Recently, however, I’ve become a big fan of Jesus—not Jesus the Son of God, not Jesus, product of the Virgin Birth, not the bloodied caricature in gaudy prints on people’s walls, and certainly not the holy battering-ram used by those who chatter on about their personal relationships with him while at the same time using his image to justify the self-righteous, intolerant, and breathtakingly cruel behavior that he tried so hard to get people to change—but Jesus the man, the teacher.

Growing up, in church and Sunday school and elsewhere, I’d heard phrases like ‘God is love,’ and ‘Love thy neighbor as thyself,’, and ‘Judge not, lest ye be judged,’ and ‘Blessed are the merciful,’ so often, and from so many hypocrites, that the words, and the things that Jesus actually tried to teach, became nothing more than empty slogans that I no longer even heard.

But I’ve begun to hear them again, and to understand what Jesus, the man, so desperately and ultimately in such futility tried to teach.  A short time ago I was having a discussion with a man who had made a comment to the effect that the homeless should just help themselves.  Thinking of David, and of all the other people I’d met and worked with over the years who had found themselves desperate and with nothing left that would be considered valuable in this world, I tried to tell the man that, once someone reaches that state of having nothing, it becomes almost impossible for him to help himself.  Those people—the despised, the sick, the ones driven by circumstances to desperate acts—are the ones with whom Jesus would have wanted to spend his time, and are the ones to whom he felt God’s love should be channeled through those who have the means to do so.  It’s those who have the advantages of wealth, education, health, and decent childhoods in which love was freely given, and who nevertheless refuse to help those without those advantages and think of them as inferior and unworthy, whom Jesus would, perhaps, despise, if he ever despised anyone.
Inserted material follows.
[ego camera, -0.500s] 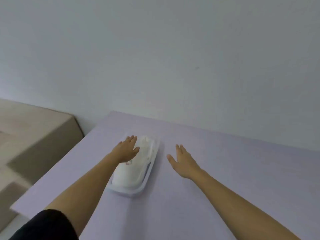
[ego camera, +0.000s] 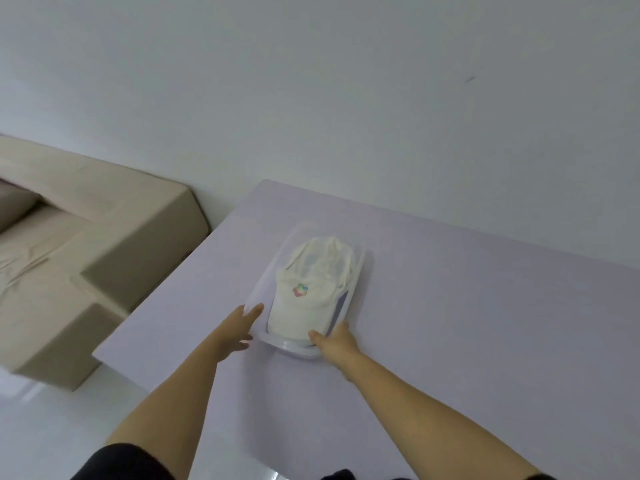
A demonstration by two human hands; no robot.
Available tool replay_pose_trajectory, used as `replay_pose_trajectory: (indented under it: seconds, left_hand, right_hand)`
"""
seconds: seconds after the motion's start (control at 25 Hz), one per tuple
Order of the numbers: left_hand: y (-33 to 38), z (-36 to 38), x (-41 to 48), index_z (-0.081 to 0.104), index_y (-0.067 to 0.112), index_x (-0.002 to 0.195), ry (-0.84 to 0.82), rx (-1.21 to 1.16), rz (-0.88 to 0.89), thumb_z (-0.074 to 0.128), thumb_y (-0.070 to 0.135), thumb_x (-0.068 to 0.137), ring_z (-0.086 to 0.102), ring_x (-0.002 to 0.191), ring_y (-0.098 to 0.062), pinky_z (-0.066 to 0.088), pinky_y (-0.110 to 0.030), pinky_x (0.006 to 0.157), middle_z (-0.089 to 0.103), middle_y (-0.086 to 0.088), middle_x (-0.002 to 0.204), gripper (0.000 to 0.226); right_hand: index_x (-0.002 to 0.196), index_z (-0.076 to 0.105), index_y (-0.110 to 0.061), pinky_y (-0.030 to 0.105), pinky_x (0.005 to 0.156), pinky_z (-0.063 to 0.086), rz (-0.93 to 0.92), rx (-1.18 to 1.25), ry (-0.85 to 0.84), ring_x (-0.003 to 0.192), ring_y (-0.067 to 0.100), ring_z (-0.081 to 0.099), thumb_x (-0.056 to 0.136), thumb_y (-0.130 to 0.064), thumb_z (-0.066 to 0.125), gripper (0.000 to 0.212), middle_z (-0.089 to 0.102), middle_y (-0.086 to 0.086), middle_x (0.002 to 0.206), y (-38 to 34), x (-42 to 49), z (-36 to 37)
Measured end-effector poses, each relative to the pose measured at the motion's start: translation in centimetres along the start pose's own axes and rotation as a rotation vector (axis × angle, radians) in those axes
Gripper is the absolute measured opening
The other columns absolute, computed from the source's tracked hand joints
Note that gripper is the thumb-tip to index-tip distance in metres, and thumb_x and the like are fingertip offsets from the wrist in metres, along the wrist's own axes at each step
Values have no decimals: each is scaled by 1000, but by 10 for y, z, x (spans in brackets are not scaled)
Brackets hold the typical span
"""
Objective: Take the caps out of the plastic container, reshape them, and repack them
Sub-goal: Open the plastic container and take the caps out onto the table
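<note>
lying inside the clear plastic container (ego camera: pixel 362 268), the caps (ego camera: pixel 311 289) show a white one uppermost with a small multicoloured logo, and the container sits flat on the lilac worktop (ego camera: pixel 485 323) near its left edge. the left hand (ego camera: pixel 235 330) reaches to the container's near left side with fingers (ego camera: pixel 254 311) straight, tips touching the wall and holding nothing, while the right hand (ego camera: pixel 337 341) grips the near right corner, thumb over the rim beside the brim. a beige sofa (ego camera: pixel 104 220) stands left of the worktop.
</note>
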State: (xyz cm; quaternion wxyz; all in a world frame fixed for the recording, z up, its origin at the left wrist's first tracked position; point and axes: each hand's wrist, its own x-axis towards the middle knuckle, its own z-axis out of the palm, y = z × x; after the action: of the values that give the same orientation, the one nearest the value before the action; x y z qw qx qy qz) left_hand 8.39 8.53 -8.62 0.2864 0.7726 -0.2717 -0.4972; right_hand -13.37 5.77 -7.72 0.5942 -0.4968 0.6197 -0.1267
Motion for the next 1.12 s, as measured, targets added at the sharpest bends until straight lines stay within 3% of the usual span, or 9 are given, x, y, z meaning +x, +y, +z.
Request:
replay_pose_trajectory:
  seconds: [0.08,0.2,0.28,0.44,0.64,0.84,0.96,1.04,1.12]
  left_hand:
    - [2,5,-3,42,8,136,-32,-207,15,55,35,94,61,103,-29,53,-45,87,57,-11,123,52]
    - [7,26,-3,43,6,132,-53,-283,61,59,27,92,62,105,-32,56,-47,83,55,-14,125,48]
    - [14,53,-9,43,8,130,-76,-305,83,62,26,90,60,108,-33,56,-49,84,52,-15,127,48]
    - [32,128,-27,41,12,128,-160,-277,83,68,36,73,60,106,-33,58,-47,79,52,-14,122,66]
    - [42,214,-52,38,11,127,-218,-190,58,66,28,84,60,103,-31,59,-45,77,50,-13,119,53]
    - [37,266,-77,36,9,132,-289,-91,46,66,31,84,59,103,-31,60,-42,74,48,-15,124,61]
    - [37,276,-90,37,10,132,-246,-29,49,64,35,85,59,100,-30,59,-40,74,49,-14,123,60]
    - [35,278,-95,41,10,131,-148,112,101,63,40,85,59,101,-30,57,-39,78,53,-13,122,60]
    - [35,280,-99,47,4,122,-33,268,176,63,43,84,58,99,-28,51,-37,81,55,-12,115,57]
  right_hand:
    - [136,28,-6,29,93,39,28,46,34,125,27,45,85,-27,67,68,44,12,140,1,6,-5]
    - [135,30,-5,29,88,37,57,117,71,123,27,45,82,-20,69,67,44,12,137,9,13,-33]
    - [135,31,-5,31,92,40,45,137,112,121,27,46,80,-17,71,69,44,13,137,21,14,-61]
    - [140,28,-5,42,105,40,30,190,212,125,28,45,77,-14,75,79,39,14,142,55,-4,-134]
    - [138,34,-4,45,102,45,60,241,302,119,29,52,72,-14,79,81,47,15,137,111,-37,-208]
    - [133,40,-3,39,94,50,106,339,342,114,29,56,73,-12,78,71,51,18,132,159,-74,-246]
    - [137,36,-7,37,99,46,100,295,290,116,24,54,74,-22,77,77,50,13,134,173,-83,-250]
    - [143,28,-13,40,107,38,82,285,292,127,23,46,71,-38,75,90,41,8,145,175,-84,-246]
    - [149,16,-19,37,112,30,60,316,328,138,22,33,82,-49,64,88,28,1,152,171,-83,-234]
People have sometimes told me that I had “compassion” for David.  I tell them that compassion had nothing to do with it—I loved him, loved spending time with him, couldn’t imagine how I could go on living my life once he was gone…

…Yet perhaps it was the fact that, by some twist of fate or destiny, he found someone who loved him unconditionally, loved him as he should have been loved from the beginning, when he had reached that point of having nothing, that helped give him what he needed to find his better self.  He must have known that it was there, as I always did, but maybe if he had been left alone and with nothing in those last few months he would not have been able to reach it in time.

Jesus, the man, the teacher, would have loved David, and he would have loved that I loved David too.  That, in itself, is enough to make me a fan.”